Data START
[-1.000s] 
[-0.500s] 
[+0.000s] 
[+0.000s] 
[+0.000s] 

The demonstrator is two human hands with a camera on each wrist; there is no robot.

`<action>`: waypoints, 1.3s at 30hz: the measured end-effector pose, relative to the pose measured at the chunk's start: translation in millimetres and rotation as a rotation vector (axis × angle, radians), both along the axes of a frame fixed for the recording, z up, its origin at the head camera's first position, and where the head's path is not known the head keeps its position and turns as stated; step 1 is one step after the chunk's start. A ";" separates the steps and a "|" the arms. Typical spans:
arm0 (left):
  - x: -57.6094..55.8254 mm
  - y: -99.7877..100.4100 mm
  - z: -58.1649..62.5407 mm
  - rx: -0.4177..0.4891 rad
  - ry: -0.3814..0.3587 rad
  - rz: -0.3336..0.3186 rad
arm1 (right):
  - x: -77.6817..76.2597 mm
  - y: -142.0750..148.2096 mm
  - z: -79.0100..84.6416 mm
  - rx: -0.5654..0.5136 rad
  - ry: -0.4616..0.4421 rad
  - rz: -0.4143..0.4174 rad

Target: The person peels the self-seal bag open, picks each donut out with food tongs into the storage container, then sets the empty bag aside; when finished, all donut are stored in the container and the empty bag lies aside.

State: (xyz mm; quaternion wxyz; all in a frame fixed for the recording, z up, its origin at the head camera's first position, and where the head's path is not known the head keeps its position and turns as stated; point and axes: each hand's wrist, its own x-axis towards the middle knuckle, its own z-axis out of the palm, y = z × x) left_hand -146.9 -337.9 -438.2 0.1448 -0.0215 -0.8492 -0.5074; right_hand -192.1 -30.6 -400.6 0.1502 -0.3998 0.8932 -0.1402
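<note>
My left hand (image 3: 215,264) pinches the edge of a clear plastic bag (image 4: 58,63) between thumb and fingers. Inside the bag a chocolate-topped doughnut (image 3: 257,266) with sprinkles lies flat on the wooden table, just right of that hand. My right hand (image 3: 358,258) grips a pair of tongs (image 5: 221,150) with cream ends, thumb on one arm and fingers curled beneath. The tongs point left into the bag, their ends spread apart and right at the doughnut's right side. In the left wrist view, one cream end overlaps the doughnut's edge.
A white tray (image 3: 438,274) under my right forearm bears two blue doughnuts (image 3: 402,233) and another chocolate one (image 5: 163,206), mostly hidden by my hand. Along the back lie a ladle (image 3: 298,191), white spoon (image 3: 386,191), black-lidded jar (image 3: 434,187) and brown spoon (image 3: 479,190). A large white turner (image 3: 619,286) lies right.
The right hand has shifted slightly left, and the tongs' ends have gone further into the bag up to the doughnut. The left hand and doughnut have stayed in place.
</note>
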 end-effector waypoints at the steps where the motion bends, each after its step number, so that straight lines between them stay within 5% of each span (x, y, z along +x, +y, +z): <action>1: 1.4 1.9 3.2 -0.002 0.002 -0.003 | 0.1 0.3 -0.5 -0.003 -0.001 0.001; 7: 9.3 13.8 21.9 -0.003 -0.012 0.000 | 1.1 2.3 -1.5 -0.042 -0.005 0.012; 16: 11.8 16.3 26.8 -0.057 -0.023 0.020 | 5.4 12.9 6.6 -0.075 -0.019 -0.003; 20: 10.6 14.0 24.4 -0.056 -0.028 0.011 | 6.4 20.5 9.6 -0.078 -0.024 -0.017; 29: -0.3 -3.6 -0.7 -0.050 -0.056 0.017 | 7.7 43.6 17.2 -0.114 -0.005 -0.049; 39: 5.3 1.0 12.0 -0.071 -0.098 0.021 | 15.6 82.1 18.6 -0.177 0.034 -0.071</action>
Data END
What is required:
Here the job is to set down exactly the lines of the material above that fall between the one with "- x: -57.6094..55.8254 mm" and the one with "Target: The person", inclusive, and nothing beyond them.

Task result:
  - x: -57.6094..55.8254 mm
  - y: -99.7877..100.4100 mm
  - z: -58.1649..62.5407 mm
  - rx: -0.4177..0.4891 rad
  - ry: -0.3814..0.3587 rad
  - rz: -0.3336..0.3186 rad
arm1 (right):
  - x: -77.6817..76.2597 mm
  - y: -142.0750..148.2096 mm
  - z: -79.0100..84.6416 mm
  - rx: -0.5654..0.5136 rad
  - ry: -0.4616..0.4421 rad
  - rz: -0.4143..0.4174 rad

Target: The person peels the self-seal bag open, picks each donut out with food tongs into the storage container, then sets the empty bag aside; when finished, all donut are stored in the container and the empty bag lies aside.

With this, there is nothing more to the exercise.